BÖLÜM 3

9 1 0
                                    


Hunter'ı ilk olarak evime götürdüm. Annemle tanışmasını istiyordum. Ayrıca saraya gitmeden önce üstümü değiştirmem gerekiyordu. Dünden kalan kıyafetlerim saray için çok da uygun değildi.

Eve girdiğimizde annem bahçede oturuyordu. Üstünde askıları kalın, mat bir kumaştan yapılmış, haki renkte, etek boyu dizlerinin altında gelen bir elbise vardı. Kollarındaki saray tarihçisi dövmeleri gözler önüne seriliydi. Alçak topuklu ayakkabıları vardı. Saçları salıkken kalçasının biraz altındaydı ama şu anda sımsıkı örgüden bir topuz yapılmıştı.

''Anne, biz geldik,''dedim yavaş adımlarla yanına ilerlerken. Başını kaldırdı ve bana baktı. Beni gördüğünde hafifçe gülümsedi ve tüm vücudunu bana doğru çevirdi.

''Hoşgeldiniz.''

''Hoşbulduk Bayan Belisama,''dedi Hunter hemen araya girerek. Annem memnuniyetle gülümsedi ve başıyla Hunter'ı selamladı.

''Bir şeyler içecek zamanınız var mı?''

Başımı iki yana salladım. ''Üstümü değiştirdikten sonra saraya geçmemiz gerek. Hunter ve Deema'yı tanıştıracağım, oradan da Kral ve Kraliçe'yi ziyaret edeceğim,''dedim.

Annem kaşlarını hayretle kaldırdı, ellerini zarif bir şekilde önünde kenetledi. ' 'Çok memnun olacaklarına eminim. Ben de saraya geçeceğim, bu gece sarayda kalacağım.''dedikten sonra bir an duraksadı ve anlık bir heyecanla bir elinin serçe parmağını havaya kaldırdı. ''Ah, bu sabah Prens Donaghy geldi ve seni sordu. Ona moteli söyledim ancak karşılaştınız mı merak ediyorum,''dedi.

Gülümsedim ve vücudumun ağırlığını gelişi güzel şekilde sol bacağıma verdim. ''Karşılaştık, merak etme,''dedim. Annem memnuniyetle başını sallayınca gitmemiz gerektiğini söyledim ve yanından ayrıldık. Annem; yanından ayrılmadan önce Hunter ile bir akşam yemeğinde daha iyi bir ortamda tekrar görüşmek istediğini belirtti.

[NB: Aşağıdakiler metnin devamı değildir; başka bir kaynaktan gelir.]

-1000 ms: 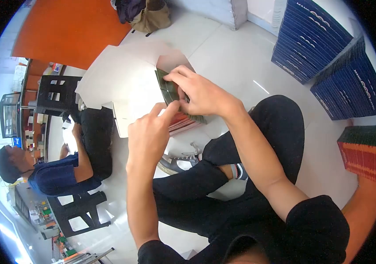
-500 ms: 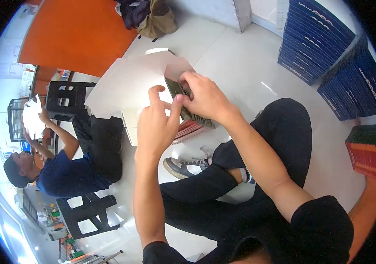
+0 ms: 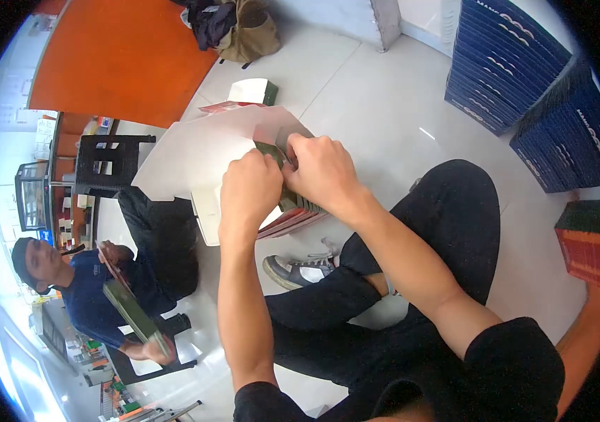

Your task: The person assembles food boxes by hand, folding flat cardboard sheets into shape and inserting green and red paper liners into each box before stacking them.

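Observation:
A large pale card sheet [image 3: 194,144] spreads out in front of me, with a dark green folded panel [image 3: 269,150] and a pinkish flap along its near right side. My left hand [image 3: 250,186] has its fingers curled in at the green panel's edge, fingertips mostly hidden. Close beside it, my right hand [image 3: 324,165] pinches the same panel, thumb and fingers pressed together. Below the hands, a stack of folded green and red card pieces [image 3: 293,224] fans out. A cream card face [image 3: 207,214] shows at the stack's left.
At left, a seated co-worker [image 3: 113,281] holds a long green card piece [image 3: 133,309]. Black stools [image 3: 113,163] stand there. An orange panel [image 3: 117,56] and a bag [image 3: 250,35] lie beyond; a cream-and-green box [image 3: 252,91] sits behind the sheet. Blue stacks [image 3: 504,67] and a red-green stack [image 3: 584,239] line the right.
My left hand's fingers have gone from spread to curled in against the green panel. The sheet has shifted slightly, uncovering the box behind. The co-worker has turned and now holds a green piece.

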Motion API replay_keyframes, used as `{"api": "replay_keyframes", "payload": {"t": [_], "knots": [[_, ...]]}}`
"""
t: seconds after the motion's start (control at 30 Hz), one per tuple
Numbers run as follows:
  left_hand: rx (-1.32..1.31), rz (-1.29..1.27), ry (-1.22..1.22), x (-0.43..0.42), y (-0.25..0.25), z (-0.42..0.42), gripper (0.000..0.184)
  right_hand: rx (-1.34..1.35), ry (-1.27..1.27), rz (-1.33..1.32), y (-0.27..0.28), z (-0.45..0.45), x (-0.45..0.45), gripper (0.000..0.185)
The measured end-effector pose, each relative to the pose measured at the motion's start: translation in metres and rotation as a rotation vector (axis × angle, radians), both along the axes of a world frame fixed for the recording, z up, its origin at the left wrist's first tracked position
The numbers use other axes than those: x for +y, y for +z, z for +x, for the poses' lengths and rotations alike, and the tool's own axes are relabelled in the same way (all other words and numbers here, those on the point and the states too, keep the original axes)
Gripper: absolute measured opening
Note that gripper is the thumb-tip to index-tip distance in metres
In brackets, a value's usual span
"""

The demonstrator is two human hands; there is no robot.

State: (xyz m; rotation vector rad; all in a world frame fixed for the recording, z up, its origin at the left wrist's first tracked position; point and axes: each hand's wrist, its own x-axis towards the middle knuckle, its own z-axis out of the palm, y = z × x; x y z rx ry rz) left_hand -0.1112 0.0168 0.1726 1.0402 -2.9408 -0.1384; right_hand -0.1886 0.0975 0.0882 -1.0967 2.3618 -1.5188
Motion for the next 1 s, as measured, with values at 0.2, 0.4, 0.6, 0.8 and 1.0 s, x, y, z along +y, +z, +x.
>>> {"api": "replay_keyframes", "payload": {"t": [0.2,0.4,0.6,0.8,1.0], "knots": [[-0.063,0.062,-0.103,-0.013,-0.017,0.002,0.036,0.013,-0.002,-0.029,-0.011,0.0,-0.005,0.013],[-0.029,0.311,0.07,-0.01,-0.012,0.001,0.046,-0.131,0.141,-0.088,-0.009,-0.014,0.004,0.016],[0.393,-0.422,0.261,-0.051,-0.008,0.072,0.045,-0.106,0.166,-0.038,-0.002,-0.012,0.007,0.022],[0.107,0.005,0.388,-0.086,-0.035,0.112,0.049,-0.025,0.087,-0.155,0.013,0.016,0.001,0.03],[0.046,0.01,0.323,-0.078,-0.042,0.106,0.043,0.01,0.114,-0.136,0.005,-0.001,-0.001,0.029]]}}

''Annen gerçekten olağanüstü bir kadın! Ve seni gerçekten tanımasam aslında birbirinizin aynısınız!''diyen Hunter'a kaçamak bir bakış attım ve dolaptan çıkardığım kıyafetleri giymeye koyuldum.

''Herkes bir şekilde annesine benziyor zaten, Hunter,''

Gümüş rengi kısa kollu gömleğin düğmelerini iliklemem bitince gömleği siyah pantolonumun içine sıkıştırdım. Giyindiklerim hala saraya göre değildi ancak henüz sarayda giyilebilecek türden kıyafetler almamıştım, ki zaten çok da ihtiyacım olmayacaktı. Ayakkabılarımın bağcıklarını bağlamak için yere çömeldim.

''Hayır, bu öyle sıradan bir benzerlik değil! Sanki ikiniz de aynı malzemeden yapılmışsınız ama farklı kişiler yontmuş sizi,''dedi. Odamı turluyordu. Hiçbir şey olmayan odamda bir sürü şey bulmuş, hepsini tek tek incelemişti.

''Olabilir,''diye mırıldandım ve ayağa kalktım. ''Hadi gidelim, çok işimiz var.''

____

Deema, bizi sarayın büyük altın kapısında ağırladı. Benden kat be kat daha heyecanlı gözüküyordu. Oldukça sade bir takım elbise giyiniyordu. Tacı saçlarının arasında kendini belli edercesine ışıl ışıl parlıyordu ama asla fazla durmuyordu. Bana sarılmadan Hunter'la tanıştı. Benim yakın bir arkadaşım olması ve onunla hiç tanışmamış olması onun için çok büyük bir olaydı. Yıllardır Hunter'ı merak edip duruyordu. Bu tanışma haliyle onun için çok önemliydi.

''Ah, harika bir sofra hazırlattım! Eminim çok beğeneceksiniz!''diye şakıdı Deema bizi saray bahçesine doğru ilerletirken. Hunter, sarayı incelerken aynı zamanda Deema'ya ayak uydurmaya çalışıyordu.